09 julio 2010

Es Bronce

Todo su cuerpo parecía una enorme pieza de cobre fundido, aquella vez que la vi. Yo no podía dormir, por lo que me había levantado braceando por la oscuridad hasta el comedor. Ahí estaba de pie en la oscuridad, no en el comedor, en la sala de estar. Yo había abierto la heladera buscando con qué entretener mi estómago insómnico.
Al cerrarla me daba vuelta hacia la mesa cuando vi la luz electrica del artefacto reflejándose más allá sobre el bronce del que les hablaba. Poco duró el resplandor, terminando yo de cerrar la puerta. Estaba casi perdida de vista mientras yo sostenía fetas de jamón y queso enrolladas juntas. Todavía no había adivinado la figura total y, valiente o ignorante, a ella me dirigí. De camino, reposé el enrollado sobre la mesa.
A pocos pasos ya de la sala, llegaba a mí la luz lunar de una ventana que entraba en mi campo visual. Mis pupilas se ajustaron y sorbieron los rayitos lunares procedentes del bronce y, entonces vi, una cabellera negra azabache. Me daba la espalda, de pie erguida. Miraba una ventana allá arriba en el techo, o quizás la luna, sorteando el vidrio sucio. Y dio vuelta esa cabeza, la punta de sus largos pelos de entre los omóplatos, acariciando uno, trepó sobre un hombro, cuando mis pies crujieron la madera de la sala.
Pude ver unas sombras punteando la espalda por el medio, bajando del cuello hasta la cadera. Ella me miraba con ojos almendrados que supe color miel. Debí intervenir con palabras, indagar los motivos de su presencia en la sala de mi casa. No podía emitir una sola palabra siquiera. Ella había tornado su cabeza hacia atrás, quedando inclinada para poderme ver. Sólo los ojos y una parte de su nariz respingada, le veía yo, todo de bronce, marcado color bronce. Parpadeó entonces y los músculos de su cara, tensos con la sorpresa, se relajaron y algunos me permitieron notar que sonreía.
Sus brazos caían a los lados y sus pies uno delante del otro como avanzando. Su torzo giró un poco desplazando el mundo y ubicándome mejor en su vista. Pude ver entonces un suave mentón y corroborar la presencia de una delicada sonrisa contornada con finos labios. Yo ya sentía que, por poco que fuera, bastante había sido el tiempo transcurrido e intentaba hablar, logrando sólo emitir alguna sostenida vocal.
Levantó un pie, ella. Se marcaban los músculos en sus pierna a través de la piel bronce. Todo su cuerpo cambio de posición sólo para pararse de perfil a mí. Desaparecieron las curvas que contorneaban su torzo.
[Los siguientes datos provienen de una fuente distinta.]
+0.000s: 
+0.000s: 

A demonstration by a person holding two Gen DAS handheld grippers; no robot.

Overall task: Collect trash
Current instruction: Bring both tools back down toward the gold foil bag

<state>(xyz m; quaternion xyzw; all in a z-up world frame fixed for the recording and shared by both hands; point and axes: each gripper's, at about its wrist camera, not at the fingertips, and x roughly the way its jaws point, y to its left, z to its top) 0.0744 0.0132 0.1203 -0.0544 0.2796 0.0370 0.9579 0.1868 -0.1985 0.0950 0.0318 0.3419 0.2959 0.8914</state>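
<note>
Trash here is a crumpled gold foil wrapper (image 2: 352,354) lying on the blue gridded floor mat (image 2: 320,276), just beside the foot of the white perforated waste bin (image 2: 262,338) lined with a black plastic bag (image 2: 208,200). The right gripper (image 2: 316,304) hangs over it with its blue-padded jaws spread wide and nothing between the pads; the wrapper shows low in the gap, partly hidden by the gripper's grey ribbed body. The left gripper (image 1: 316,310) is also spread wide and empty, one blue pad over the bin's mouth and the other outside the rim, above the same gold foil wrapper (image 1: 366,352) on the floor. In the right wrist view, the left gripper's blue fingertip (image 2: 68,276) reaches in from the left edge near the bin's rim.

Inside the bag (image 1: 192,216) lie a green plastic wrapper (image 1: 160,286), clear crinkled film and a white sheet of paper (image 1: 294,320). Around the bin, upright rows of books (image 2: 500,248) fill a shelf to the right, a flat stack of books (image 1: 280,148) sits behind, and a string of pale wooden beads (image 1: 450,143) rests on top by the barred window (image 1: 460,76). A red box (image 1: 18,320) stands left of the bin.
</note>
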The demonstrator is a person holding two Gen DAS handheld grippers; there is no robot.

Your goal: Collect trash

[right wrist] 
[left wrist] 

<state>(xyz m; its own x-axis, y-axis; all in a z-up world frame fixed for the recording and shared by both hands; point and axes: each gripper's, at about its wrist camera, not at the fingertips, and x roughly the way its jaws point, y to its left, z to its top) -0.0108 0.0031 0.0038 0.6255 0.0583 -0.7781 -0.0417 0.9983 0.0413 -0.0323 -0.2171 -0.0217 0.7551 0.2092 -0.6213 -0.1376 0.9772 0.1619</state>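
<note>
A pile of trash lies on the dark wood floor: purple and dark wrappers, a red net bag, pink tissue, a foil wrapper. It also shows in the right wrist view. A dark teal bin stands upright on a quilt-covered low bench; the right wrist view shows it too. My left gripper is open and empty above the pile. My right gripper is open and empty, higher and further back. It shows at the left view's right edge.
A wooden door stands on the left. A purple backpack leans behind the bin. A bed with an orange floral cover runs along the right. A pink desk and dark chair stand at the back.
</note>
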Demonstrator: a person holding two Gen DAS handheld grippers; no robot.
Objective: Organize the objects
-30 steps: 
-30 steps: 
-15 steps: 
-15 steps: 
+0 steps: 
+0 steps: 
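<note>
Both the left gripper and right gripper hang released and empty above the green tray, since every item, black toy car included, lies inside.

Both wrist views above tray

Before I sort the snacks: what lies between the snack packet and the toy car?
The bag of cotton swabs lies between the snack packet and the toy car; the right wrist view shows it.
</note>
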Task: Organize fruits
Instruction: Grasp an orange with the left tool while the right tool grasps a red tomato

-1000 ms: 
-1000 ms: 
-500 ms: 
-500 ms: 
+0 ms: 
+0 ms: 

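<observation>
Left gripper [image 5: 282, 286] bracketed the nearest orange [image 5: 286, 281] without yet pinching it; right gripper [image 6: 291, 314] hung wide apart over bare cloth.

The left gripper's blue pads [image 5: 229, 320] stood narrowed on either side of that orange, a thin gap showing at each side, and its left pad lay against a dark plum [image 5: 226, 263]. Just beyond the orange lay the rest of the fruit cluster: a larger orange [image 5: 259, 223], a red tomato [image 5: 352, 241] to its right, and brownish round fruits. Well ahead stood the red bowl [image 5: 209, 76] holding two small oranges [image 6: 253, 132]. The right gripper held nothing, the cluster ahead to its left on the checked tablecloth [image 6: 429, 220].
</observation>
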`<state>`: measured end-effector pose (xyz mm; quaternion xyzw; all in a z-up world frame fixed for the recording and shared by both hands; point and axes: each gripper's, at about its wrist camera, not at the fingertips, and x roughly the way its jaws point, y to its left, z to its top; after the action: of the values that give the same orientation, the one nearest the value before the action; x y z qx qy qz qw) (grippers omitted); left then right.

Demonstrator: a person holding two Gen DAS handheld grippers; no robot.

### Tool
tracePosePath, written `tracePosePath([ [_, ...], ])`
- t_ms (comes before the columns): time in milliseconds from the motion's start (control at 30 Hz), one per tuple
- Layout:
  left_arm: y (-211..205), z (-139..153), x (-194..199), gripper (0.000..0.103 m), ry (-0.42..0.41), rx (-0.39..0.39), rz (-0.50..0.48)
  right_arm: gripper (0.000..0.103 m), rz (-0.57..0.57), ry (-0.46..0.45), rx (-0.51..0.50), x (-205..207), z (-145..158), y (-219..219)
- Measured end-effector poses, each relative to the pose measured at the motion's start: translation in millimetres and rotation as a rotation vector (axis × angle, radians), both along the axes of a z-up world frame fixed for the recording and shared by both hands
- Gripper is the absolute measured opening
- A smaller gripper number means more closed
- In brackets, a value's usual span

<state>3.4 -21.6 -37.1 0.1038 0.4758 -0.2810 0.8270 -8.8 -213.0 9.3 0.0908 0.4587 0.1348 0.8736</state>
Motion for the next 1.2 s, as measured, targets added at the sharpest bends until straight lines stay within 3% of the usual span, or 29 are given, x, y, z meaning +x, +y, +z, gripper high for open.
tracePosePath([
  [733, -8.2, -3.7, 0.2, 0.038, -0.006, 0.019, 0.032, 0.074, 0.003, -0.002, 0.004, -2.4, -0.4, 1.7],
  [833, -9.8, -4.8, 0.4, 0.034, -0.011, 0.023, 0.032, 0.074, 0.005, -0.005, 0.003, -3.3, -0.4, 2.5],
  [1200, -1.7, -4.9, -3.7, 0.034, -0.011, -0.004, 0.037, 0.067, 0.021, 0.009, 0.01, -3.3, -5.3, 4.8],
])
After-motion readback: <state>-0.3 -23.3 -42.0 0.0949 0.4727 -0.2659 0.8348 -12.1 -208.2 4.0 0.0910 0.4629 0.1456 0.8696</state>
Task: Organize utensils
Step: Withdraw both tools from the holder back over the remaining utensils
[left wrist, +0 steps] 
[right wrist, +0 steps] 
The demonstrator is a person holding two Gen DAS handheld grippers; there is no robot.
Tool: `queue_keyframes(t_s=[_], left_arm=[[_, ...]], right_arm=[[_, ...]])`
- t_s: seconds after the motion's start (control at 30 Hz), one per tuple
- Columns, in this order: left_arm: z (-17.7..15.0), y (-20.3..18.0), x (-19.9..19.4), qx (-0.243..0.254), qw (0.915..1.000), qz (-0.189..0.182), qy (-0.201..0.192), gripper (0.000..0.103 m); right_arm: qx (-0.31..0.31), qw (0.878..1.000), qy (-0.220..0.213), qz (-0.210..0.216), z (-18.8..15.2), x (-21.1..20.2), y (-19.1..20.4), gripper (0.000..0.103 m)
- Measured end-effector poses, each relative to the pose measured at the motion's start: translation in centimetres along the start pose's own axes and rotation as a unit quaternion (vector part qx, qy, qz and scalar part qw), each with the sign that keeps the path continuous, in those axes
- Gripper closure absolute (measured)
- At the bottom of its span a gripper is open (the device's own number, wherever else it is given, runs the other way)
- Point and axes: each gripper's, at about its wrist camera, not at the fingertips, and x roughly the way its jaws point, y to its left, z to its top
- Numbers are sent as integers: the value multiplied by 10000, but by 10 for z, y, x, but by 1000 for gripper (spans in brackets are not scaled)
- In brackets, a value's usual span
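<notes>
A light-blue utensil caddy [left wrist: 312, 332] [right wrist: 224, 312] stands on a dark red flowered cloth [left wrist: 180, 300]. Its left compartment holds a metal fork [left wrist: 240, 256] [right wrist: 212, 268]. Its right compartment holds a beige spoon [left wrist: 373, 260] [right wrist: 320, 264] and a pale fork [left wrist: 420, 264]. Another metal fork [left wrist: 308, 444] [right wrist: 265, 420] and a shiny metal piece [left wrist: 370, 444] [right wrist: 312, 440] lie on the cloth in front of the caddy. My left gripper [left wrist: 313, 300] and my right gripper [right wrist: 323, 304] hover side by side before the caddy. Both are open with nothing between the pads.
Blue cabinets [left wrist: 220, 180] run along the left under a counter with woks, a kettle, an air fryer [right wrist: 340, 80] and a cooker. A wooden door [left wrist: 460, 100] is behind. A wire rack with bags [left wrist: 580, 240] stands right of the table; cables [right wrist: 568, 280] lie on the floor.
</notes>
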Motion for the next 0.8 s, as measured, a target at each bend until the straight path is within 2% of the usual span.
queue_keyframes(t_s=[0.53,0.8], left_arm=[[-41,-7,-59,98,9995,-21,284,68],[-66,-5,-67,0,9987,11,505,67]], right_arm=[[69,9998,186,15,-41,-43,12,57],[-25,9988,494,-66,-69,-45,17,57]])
Sus ojos me estaban saludando y preguntando algo, no sabía qué. Su brazo pretendía llevar mi atención a la luna, quizás con ello estuviera relacionada la pregunta que brotaba de sus ojos y se deslizaba hasta la punta de la nariz, todo delineado con reflejos lunares. Lunares tenía su rostro, uno o dos aquí, algunos más imagino que tendría del otro lado.
Su brazo era levantado levemente por la caja torácica que se abría. Inspiraba. Seguía señalando a la luna. Su brazo bajaba. Exhalaba. Y con ese aliento, en un instante no estuvo más ahí. Y no la volví a ver nunca más. Pero me debe estar esperando. Seguro, porque no me deja ver a otra mujer. Así que acá estoy. Como parado en medio de la oscuridad, como sumergido en el frío de la noche, acá estoy a donde sea que vaya. Como abandonado bajo un haz de luna, acá estoy, esperando verla aparecer. Y yo respiro y me concentro en mi respiración, como si fuera a servir de algo mi suspiro, mi aliento.